▸ **What you have to do**: Nothing but the lines from the start of the entries through the line containing "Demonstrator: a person" should appear in the answer, each given exactly.
******************************
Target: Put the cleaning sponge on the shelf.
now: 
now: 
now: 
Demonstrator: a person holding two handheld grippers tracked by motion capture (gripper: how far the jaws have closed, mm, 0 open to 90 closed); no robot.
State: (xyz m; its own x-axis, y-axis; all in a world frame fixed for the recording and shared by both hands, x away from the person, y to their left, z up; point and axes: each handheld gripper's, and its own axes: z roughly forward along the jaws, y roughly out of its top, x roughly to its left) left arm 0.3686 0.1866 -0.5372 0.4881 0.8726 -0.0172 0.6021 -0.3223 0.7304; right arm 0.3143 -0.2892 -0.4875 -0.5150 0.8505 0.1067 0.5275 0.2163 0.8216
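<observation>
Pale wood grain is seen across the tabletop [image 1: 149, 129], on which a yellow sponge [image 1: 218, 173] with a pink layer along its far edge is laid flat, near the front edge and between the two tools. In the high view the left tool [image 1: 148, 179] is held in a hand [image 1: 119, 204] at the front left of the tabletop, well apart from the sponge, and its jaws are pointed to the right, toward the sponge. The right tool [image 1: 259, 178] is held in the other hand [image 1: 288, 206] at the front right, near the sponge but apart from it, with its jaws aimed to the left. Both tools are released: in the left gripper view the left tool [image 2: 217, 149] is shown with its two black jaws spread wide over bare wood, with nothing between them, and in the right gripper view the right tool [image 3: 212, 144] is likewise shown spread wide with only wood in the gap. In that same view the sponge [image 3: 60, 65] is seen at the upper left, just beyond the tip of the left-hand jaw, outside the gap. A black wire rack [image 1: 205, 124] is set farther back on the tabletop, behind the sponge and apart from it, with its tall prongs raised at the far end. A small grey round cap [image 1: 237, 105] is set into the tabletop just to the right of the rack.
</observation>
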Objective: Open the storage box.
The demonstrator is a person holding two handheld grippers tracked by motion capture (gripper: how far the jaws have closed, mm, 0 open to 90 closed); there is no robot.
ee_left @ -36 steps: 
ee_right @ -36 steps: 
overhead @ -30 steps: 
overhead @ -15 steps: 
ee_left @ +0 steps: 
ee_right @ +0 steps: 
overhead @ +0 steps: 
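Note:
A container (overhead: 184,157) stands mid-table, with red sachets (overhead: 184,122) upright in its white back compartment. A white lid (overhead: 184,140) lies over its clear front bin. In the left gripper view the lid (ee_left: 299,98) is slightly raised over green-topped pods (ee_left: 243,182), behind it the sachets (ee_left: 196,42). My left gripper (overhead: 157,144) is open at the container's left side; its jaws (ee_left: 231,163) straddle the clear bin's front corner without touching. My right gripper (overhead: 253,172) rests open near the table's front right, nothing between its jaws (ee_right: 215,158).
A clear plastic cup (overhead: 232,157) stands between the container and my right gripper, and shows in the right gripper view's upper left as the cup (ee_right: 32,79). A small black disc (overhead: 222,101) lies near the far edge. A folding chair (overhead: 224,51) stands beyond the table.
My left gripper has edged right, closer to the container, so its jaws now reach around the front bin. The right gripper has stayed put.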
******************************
▸ **Exercise output**:
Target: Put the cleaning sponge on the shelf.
now: 
now: 
now: 
Demonstrator: a person holding two handheld grippers tracked by motion capture (gripper: how far the jaws have closed, mm, 0 open to 90 closed); no robot.

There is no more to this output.